• _HOW TO COMPLETE THIS TASK_
Please reproduce the data exactly, though every picture must stay out.

• _DATA BELOW_
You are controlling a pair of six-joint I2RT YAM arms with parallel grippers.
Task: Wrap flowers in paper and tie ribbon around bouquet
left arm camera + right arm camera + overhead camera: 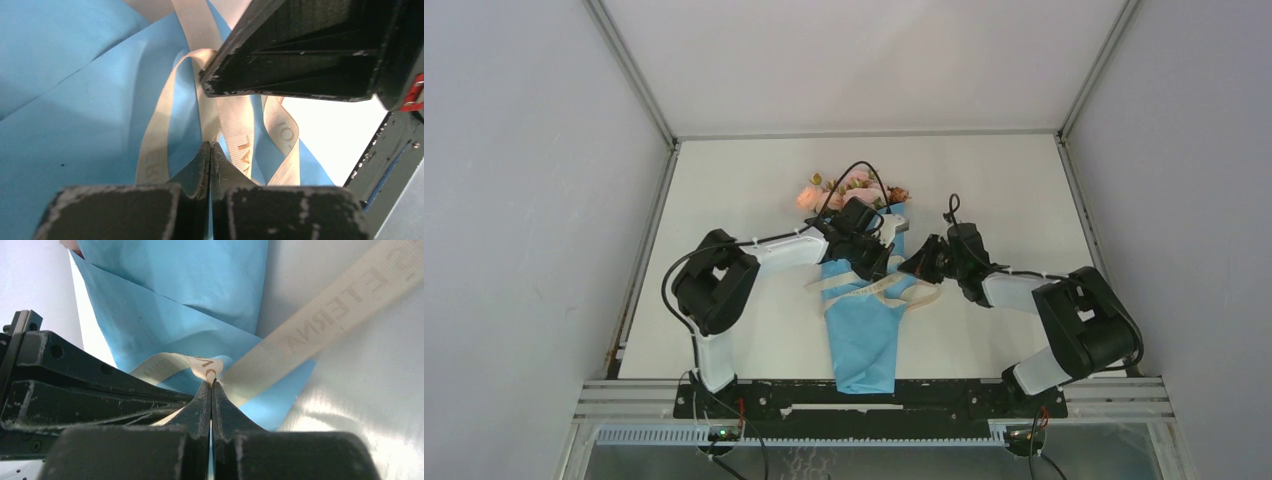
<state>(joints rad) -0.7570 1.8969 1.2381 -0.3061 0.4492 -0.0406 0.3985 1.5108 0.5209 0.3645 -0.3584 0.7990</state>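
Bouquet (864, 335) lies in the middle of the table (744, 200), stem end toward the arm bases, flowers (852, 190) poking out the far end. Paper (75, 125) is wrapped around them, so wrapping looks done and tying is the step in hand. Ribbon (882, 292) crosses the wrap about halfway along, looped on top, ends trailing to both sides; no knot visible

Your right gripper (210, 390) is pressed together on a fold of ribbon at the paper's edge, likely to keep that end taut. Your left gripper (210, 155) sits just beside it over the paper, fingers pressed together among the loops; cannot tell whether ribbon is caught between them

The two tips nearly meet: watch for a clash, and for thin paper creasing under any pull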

• _REPLY_
You are controlling a pair of six-joint I2RT YAM arms with parallel grippers.
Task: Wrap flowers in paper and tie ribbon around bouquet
left arm camera + right arm camera + overhead camera: 
<state>(joints rad) -0.7570 1.8969 1.2381 -0.3061 0.4492 -0.0406 0.3985 1.5108 0.5209 0.3645 -0.3584 0.7990</state>
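Bouquet (864, 335) lies in the middle of the table (744, 200), stem end toward the arm bases, flowers (852, 190) poking out the far end. Paper (75, 125) is wrapped around them, so wrapping looks done and tying is the step in hand. Ribbon (882, 292) crosses the wrap about halfway along, looped on top, ends trailing to both sides; no knot visible

Your right gripper (210, 390) is pressed together on a fold of ribbon at the paper's edge, likely to keep that end taut. Your left gripper (210, 155) sits just beside it over the paper, fingers pressed together among the loops; cannot tell whether ribbon is caught between them

The two tips nearly meet: watch for a clash, and for thin paper creasing under any pull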

The answer has been given, and the exercise is done.